## TASK STATEMENT
Reproduce the data below exactly as written. Pictures do not belong in the copy.

## COLLECTED MATERIAL
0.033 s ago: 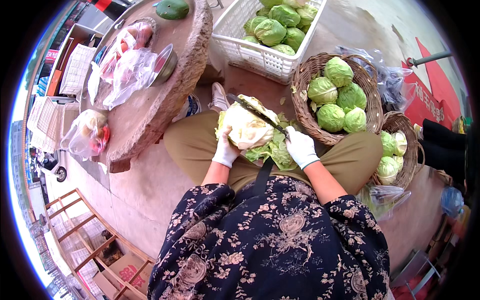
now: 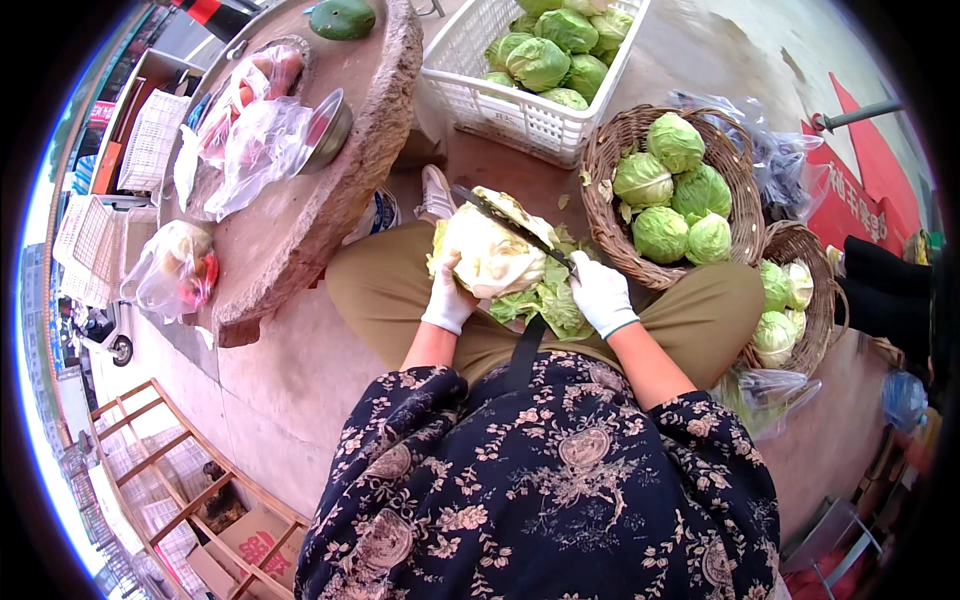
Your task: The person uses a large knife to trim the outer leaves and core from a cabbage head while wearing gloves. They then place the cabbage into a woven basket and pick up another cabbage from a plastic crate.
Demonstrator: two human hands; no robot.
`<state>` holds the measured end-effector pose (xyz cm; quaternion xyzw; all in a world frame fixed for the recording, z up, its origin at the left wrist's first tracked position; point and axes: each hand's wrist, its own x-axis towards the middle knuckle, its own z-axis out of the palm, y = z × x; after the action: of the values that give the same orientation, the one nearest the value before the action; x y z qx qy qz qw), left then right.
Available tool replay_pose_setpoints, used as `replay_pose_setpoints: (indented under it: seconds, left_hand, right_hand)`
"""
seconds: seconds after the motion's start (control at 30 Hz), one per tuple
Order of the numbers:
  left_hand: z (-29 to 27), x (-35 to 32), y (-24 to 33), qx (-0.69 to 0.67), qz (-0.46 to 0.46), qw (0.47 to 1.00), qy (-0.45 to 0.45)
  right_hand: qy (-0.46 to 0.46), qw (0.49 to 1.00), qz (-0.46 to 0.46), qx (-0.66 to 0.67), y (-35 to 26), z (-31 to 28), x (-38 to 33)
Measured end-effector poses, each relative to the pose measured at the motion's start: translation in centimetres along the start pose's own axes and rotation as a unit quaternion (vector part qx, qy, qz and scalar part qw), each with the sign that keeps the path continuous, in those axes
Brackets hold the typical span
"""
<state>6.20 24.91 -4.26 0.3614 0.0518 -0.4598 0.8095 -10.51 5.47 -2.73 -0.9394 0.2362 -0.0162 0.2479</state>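
Pinkish floor (image 2: 290, 390), right fingers (image 2: 584, 272) around knife (image 2: 512, 222) over cabbage (image 2: 488, 258)

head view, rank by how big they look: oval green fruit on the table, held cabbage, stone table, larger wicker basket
1. Stone table
2. Larger wicker basket
3. Held cabbage
4. Oval green fruit

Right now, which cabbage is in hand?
The pale cabbage gripped by the left hand, knife across it; no hand touches those in the crate or baskets.
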Motion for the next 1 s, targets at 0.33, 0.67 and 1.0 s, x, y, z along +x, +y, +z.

## FINAL ANSWER
0.033 s ago: 
now: 
Your task: The person uses a large knife to trim the outer leaves and core from a cabbage head while wearing gloves. They then place the cabbage into a woven basket and pick up another cabbage from a plastic crate.
Demonstrator: two human hands; no robot.
`<state>` holds the measured end-effector pose (xyz cm; quaternion xyzw; all in a world frame fixed for the recording, z up, its origin at the left wrist's first tracked position; point and axes: each hand's wrist, its own x-axis towards the middle knuckle, its own z-axis out of the palm, y = z × x; after the action: of the values that give the same orientation, the one nearest the value before the action; x y z qx qy qz qw), left then right.
Available tool replay_pose_setpoints, used as `replay_pose_setpoints: (indented under it: seconds, left_hand, right_hand)`
"""
seconds: seconds after the motion's start (control at 30 Hz), one per tuple
Order of the numbers:
  left_hand: z (-29 to 27), x (-35 to 32), y (-24 to 33), qx (-0.69 to 0.67), qz (-0.46 to 0.46), qw (0.47 to 1.00), qy (-0.45 to 0.45)
  right_hand: qy (-0.46 to 0.46), qw (0.49 to 1.00), qz (-0.46 to 0.46), qx (-0.66 to 0.67), y (-35 to 26), z (-31 to 28), x (-38 to 33)
Measured end-effector poses, each relative to the pose measured at the motion's start: translation in centimetres along the start pose's own axes and rotation as a unit quaternion (vector part qx, qy, qz and scalar part qw), each with the sign that keeps the path continuous, in those axes
Brackets hold the typical span
"""
<state>6.20 24.91 -4.26 0.3614 0.0518 -0.4598 0.8095 -10.51 5.47 -2.73 -0.9394 0.2362 -0.0162 0.2479</state>
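Pinkish floor (image 2: 290, 390), right fingers (image 2: 584, 272) around knife (image 2: 512, 222) over cabbage (image 2: 488, 258)

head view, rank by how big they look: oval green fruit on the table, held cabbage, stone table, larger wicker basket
1. Stone table
2. Larger wicker basket
3. Held cabbage
4. Oval green fruit

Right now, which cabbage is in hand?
The pale cabbage gripped by the left hand, knife across it; no hand touches those in the crate or baskets.
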Motion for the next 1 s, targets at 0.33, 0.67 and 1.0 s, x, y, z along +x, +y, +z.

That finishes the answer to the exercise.